Abusi al «Don Uva» torna in libertà l’ultimo degli indagati blitz new life

L’indagato, difeso dall’avv. Francesco Americo, respinge le accuse: nell’interrogatorio davanti al al gip all’indomani del blitz del 24 gennaio, ammise qualche comportamento inopportuno ma non certo maltrattamenti per arrecare del male o deridere le pazienti; negò il sequestro di persona, rimarcando tra l’altro che le stanze del reparto non hanno serrature o sono rotte per cui non si potevano chiudere dentro le degenti; e escluse la violenza sessuale, parlando di mano poggiata sul gluteo di una ricoverata unicamente per spingerla a prendere un carrello.

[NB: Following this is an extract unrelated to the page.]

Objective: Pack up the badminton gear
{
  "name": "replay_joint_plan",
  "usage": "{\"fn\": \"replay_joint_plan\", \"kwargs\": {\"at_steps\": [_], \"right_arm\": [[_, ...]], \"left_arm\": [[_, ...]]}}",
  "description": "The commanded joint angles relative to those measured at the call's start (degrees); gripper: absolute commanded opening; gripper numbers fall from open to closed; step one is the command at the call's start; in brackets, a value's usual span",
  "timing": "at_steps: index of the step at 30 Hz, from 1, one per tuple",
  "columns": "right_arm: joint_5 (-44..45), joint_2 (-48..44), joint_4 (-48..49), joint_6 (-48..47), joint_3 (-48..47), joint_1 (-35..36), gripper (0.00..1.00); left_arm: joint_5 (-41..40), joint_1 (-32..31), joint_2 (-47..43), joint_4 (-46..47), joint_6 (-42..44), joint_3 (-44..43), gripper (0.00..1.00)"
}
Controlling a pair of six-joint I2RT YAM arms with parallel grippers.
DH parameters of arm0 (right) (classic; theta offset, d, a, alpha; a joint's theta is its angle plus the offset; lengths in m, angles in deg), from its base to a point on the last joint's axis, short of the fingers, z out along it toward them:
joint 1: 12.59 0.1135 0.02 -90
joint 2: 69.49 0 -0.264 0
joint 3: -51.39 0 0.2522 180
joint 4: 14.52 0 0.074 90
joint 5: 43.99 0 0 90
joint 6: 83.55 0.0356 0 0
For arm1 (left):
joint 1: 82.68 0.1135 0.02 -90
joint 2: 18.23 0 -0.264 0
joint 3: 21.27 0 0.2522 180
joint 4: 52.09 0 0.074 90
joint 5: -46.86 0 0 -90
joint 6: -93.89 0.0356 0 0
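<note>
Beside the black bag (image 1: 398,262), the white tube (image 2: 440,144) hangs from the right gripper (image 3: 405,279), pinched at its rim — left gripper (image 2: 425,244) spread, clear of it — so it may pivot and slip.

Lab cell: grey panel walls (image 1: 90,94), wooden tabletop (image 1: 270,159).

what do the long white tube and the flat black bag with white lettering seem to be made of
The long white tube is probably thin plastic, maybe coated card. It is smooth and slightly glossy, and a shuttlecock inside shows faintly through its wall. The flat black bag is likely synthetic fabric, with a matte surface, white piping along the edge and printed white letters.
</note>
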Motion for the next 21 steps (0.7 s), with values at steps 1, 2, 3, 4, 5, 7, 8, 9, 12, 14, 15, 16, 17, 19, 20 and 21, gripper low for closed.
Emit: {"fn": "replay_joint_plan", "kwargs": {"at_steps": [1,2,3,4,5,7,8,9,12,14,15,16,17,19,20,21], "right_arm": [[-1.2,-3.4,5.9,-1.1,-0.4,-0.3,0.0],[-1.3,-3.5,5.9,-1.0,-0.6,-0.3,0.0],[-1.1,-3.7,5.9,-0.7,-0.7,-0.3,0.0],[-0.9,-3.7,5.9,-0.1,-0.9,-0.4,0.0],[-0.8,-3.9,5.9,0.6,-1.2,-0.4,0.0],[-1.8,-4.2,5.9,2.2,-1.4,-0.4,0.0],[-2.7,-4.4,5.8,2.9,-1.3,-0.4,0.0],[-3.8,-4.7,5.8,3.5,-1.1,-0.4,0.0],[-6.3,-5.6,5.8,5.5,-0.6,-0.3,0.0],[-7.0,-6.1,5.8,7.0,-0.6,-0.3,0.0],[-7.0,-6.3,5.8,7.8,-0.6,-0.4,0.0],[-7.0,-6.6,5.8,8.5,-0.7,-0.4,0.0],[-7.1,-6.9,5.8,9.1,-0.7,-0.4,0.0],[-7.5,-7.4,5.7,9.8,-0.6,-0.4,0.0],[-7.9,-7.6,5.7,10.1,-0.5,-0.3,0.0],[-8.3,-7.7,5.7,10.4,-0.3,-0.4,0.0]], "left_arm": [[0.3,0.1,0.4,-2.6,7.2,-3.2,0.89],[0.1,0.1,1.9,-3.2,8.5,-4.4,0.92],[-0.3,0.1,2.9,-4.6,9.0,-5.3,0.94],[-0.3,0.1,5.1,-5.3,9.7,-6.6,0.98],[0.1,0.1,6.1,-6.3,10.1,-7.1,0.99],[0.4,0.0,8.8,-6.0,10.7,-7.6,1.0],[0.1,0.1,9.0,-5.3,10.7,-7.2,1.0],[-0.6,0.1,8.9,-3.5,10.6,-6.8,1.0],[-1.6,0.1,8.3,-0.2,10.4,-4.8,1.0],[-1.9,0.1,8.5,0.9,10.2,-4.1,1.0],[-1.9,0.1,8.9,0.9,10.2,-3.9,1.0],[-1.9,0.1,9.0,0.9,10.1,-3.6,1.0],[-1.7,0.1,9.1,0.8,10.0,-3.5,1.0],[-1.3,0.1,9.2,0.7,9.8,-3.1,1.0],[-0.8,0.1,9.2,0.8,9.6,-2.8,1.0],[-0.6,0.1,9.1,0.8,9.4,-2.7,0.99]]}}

In occasione del blitz dei carabinieri del nucleo investigativo scattato all’alba del 24 gennaio scorso con l’esecuzione di 30 ordinanze cautelari (7 in carcere, 8 ai domiciliari, 15 divieti di avvicinare le parti offese e/o di dimora presso il “Don Uva”), il giudice per le indagini preliminari del Tribunale dauno Marialuisa Bencivenga dispose per Andriotta la detenzione carcere, dedicando alla sua posizione processuale 35 delle 314 pagine del provvedimento restrittivo. “La misura di massimo rigore” (il carcere) “si giustifica” scrisse il gip “in virtù del gravissimo disvalore dei fatti commessi, dell’insistente reiterazione degli atti di sopraffazione, sopruso, vessazione e maltrattamento; dell’indole particolarmente malvagia; dell’insensibilità dimostrata nei confronti di soggetti sottoposti alle sue cure”. Il 2 febbraio, dopo l’interrogatorio di garanzia, Andriotta ottenne dal gip gli arresti domiciliari, che sono stati ora revocati come chiesto dal difensore, l’avv. Francesco Americo; c’era anche il parere favore del pm all’istanza difensiva.Il gip ha ritenuto le esigenze cautelari attenuate “in considerazione del decorso del tempo e della condotta tenuta dall’Andriotta”: da qui la rimessione in libertà, all’indagato il giudice ha comunque imposto il divieto di dimora nel “Don Uva” e di avvicinare le parti offese. L’avv. Americo nel chiedere e ottenere la rimessione in libertà dell’operatore socio sanitario ha posto tra l’altro l’accento sull’assenza del rischio dell’ipotetico rischio di reiterazione del reato, in quanto “Universo salute”, la società che gestisce la residenza socio sanitaria riabilitativa, ha annunciato e fatto notificare lettere di licenziamento a gran parte degli indagati dell’inchiesta “New life”.